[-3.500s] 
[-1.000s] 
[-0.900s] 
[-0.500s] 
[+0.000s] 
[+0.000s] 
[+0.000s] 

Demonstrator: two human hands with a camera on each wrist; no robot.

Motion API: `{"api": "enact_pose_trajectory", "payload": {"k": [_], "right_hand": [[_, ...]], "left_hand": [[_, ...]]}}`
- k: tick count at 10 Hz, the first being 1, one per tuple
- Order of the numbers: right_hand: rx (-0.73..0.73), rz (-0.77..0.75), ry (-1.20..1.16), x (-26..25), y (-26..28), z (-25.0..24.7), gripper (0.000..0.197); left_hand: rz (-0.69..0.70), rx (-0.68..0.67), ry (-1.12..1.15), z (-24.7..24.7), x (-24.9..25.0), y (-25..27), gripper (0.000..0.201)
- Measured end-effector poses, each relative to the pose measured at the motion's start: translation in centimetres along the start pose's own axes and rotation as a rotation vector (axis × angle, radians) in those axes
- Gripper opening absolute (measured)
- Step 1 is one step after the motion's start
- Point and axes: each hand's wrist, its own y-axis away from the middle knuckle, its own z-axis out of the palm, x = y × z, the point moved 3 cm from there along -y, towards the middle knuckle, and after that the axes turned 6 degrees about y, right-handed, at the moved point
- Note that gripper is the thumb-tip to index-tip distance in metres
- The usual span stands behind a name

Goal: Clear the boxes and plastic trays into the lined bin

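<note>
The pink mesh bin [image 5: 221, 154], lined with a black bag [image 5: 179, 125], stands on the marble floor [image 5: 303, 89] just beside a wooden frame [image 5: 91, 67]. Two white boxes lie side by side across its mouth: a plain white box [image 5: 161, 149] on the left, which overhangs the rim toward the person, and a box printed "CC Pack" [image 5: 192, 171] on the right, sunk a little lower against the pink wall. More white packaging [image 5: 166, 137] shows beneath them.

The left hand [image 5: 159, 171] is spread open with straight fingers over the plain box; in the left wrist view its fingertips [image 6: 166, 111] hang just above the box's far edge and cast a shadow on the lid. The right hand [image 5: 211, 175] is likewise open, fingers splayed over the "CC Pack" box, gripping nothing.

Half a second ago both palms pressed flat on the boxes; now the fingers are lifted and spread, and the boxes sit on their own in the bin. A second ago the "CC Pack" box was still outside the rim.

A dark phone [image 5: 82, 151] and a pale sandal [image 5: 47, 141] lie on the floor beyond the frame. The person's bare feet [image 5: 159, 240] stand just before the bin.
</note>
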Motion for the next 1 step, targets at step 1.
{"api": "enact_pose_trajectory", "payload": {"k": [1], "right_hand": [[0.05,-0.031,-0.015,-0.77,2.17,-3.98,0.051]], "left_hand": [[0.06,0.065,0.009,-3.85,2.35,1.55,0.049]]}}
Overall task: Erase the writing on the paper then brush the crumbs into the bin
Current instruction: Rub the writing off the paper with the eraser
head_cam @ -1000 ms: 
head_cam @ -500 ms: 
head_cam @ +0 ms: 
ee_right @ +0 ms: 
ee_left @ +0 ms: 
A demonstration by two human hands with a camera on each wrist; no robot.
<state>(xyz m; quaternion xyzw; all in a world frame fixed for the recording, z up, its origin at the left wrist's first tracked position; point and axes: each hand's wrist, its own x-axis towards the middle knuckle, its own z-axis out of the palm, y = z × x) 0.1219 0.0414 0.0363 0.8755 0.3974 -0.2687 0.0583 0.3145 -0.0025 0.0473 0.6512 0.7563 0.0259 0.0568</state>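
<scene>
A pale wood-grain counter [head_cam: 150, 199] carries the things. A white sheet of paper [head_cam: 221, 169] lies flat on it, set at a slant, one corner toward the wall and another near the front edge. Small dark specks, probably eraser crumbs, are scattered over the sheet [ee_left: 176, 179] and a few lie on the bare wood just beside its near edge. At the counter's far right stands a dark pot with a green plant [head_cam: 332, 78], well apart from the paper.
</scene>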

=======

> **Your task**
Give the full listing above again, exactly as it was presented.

> **Answer space**
[-3.500s] 
[-1.000s] 
[-0.900s] 
[-0.500s] 
[+0.000s] 
[+0.000s] 
[+0.000s] 

Demonstrator: two human hands with a camera on each wrist; no robot.

Motion API: `{"api": "enact_pose_trajectory", "payload": {"k": [_], "right_hand": [[_, ...]], "left_hand": [[_, ...]]}}`
- k: tick count at 10 Hz, the first being 1, one per tuple
- Order of the numbers: right_hand: rx (-0.73..0.73), rz (-0.77..0.75), ry (-1.20..1.16), x (-26..25), y (-26..28), z (-25.0..24.7), gripper (0.000..0.197); left_hand: rz (-0.69..0.70), rx (-0.68..0.67), ry (-1.12..1.15), z (-24.7..24.7), x (-24.9..25.0), y (-25..27), gripper (0.000..0.201)
- Measured end-effector poses, each relative to the pose measured at the motion's start: translation in centimetres along the start pose's own axes and rotation as a rotation vector (axis × angle, radians) in those axes
- Gripper opening absolute (measured)
- Step 1 is one step after the motion's start
- Point and axes: each hand's wrist, its own y-axis away from the middle knuckle, its own z-axis out of the palm, x = y × z, the point moved 3 cm from there along -y, towards the middle knuckle, and after that the axes turned 6 degrees about y, right-handed, at the moved point
- Note that gripper is the thumb-tip to index-tip distance in metres
- The usual span stands behind a name

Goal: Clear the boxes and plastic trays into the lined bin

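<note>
The pink mesh bin [image 5: 221, 154], lined with a black bag [image 5: 179, 125], stands on the marble floor [image 5: 303, 89] just beside a wooden frame [image 5: 91, 67]. Two white boxes lie side by side across its mouth: a plain white box [image 5: 161, 149] on the left, which overhangs the rim toward the person, and a box printed "CC Pack" [image 5: 192, 171] on the right, sunk a little lower against the pink wall. More white packaging [image 5: 166, 137] shows beneath them.

The left hand [image 5: 159, 171] is spread open with straight fingers over the plain box; in the left wrist view its fingertips [image 6: 166, 111] hang just above the box's far edge and cast a shadow on the lid. The right hand [image 5: 211, 175] is likewise open, fingers splayed over the "CC Pack" box, gripping nothing.

Half a second ago both palms pressed flat on the boxes; now the fingers are lifted and spread, and the boxes sit on their own in the bin. A second ago the "CC Pack" box was still outside the rim.

A dark phone [image 5: 82, 151] and a pale sandal [image 5: 47, 141] lie on the floor beyond the frame. The person's bare feet [image 5: 159, 240] stand just before the bin.
</note>
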Motion for the next 1 step, targets at step 1.
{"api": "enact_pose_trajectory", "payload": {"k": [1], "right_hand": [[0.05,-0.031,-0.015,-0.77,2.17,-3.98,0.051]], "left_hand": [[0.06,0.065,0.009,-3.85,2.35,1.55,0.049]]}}
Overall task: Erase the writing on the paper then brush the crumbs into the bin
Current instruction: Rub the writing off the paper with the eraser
head_cam @ -1000 ms: 
head_cam @ -500 ms: 
head_cam @ +0 ms: 
ee_right @ +0 ms: 
ee_left @ +0 ms: 
A demonstration by two human hands with a camera on each wrist; no robot.
<state>(xyz m; quaternion xyzw; all in a world frame fixed for the recording, z up, its origin at the left wrist's first tracked position; point and axes: each hand's wrist, its own x-axis towards the middle knuckle, its own z-axis out of the palm, y = z × x) 0.1219 0.0414 0.0363 0.8755 0.3974 -0.2687 0.0583 0.3145 -0.0025 0.0473 0.6512 0.7563 0.0259 0.0568</state>
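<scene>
A pale wood-grain counter [head_cam: 150, 199] carries the things. A white sheet of paper [head_cam: 221, 169] lies flat on it, set at a slant, one corner toward the wall and another near the front edge. Small dark specks, probably eraser crumbs, are scattered over the sheet [ee_left: 176, 179] and a few lie on the bare wood just beside its near edge. At the counter's far right stands a dark pot with a green plant [head_cam: 332, 78], well apart from the paper.
</scene>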

The answer given above is complete.